# Do you prepare your own taxes?



## csd440 (Feb 27, 2015)

Hi all,

Im new to this site. Just wanted to get an idea on whether you prepare your taxes yourself or do you have them professionally prepared? 

Since becoming an expat, I have gone through the US site of H & R Block and just had a preparer review my returns. They dont seem to like this though, but it only costs me $79. This year I got quotes for an expat tax professional, and they wanted between $500 and $800 to prepare my taxes. 

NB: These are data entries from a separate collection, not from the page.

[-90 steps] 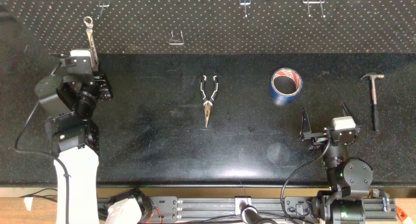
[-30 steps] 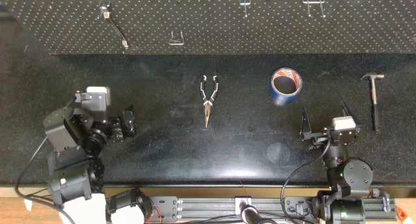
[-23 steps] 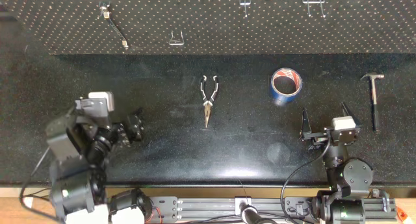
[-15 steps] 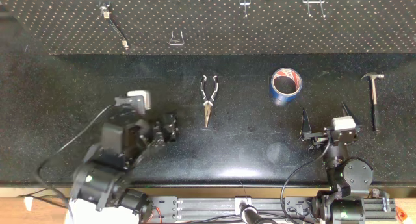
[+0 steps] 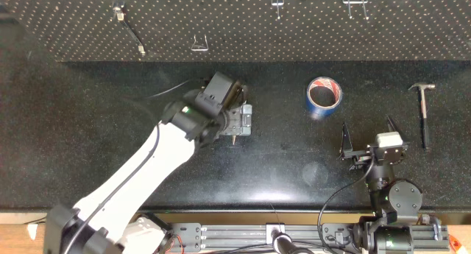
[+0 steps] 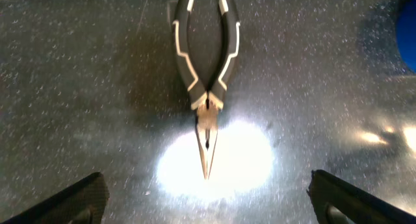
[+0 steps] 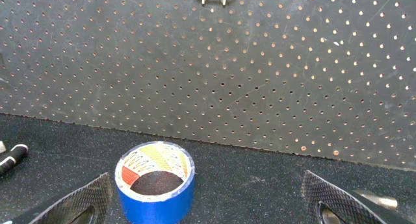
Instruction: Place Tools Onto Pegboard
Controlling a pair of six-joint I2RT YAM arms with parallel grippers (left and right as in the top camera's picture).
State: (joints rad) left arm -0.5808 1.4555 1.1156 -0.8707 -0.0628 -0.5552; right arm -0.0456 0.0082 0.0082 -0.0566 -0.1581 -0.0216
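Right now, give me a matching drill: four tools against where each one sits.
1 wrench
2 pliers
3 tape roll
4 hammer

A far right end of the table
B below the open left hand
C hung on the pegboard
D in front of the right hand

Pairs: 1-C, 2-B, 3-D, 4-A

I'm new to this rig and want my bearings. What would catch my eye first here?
The left gripper, open, hovers over the pliers lying flat on the black table. A blue tape roll stands to their right, and a wrench hangs on the pegboard at its left.
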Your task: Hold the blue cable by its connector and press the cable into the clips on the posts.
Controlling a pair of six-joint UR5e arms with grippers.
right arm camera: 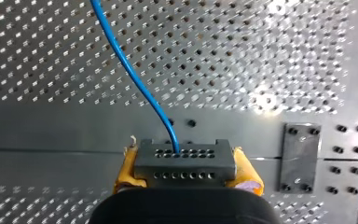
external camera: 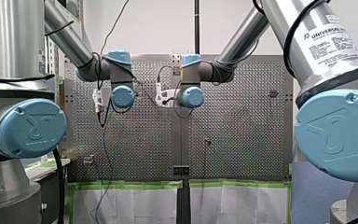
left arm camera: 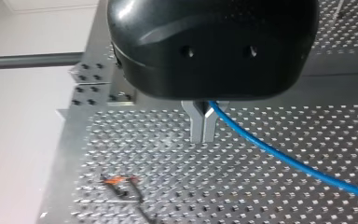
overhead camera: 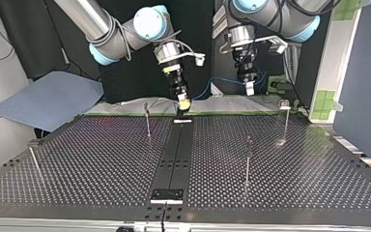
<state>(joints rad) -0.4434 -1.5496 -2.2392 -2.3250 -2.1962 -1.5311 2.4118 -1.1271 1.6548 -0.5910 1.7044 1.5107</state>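
Two hands: right hand [right arm camera: 185, 171] pinches connector [right arm camera: 184, 159]; left hand [left arm camera: 203, 129] seemingly pinches blue cable [left arm camera: 279, 156].

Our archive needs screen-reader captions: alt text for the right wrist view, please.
My right gripper clamps a grey connector block between yellow pads. The blue cable runs from it away over the perforated table.

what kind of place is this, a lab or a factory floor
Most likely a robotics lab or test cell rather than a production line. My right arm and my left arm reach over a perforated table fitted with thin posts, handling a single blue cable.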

I probably dont have to say how frustrating it is be up for that kind of money just to prove to the IRS that I dont owe them any taxes. So this year Ive done them myself using Tax Act and an absolute tonne of research. Just wanted to know what everyone else does to prepare them. 

Thanks!


----------



## Bevdeforges (Nov 16, 2007)

Except for the folks with elaborate investments and the need (and desire) to file all those FATCA things, most expats I know over here prepare their own tax returns. It has gotten easier, given the free-to-use tax preparation sites and software - plus, after you do it a couple of times, you pretty much just follow last year's example.

In coming years, if your situation doesn't change that much, your "research" consists of scanning the "What's New" section of Pub 17 and the instructions for the forms you use.
Cheers,
Bev


----------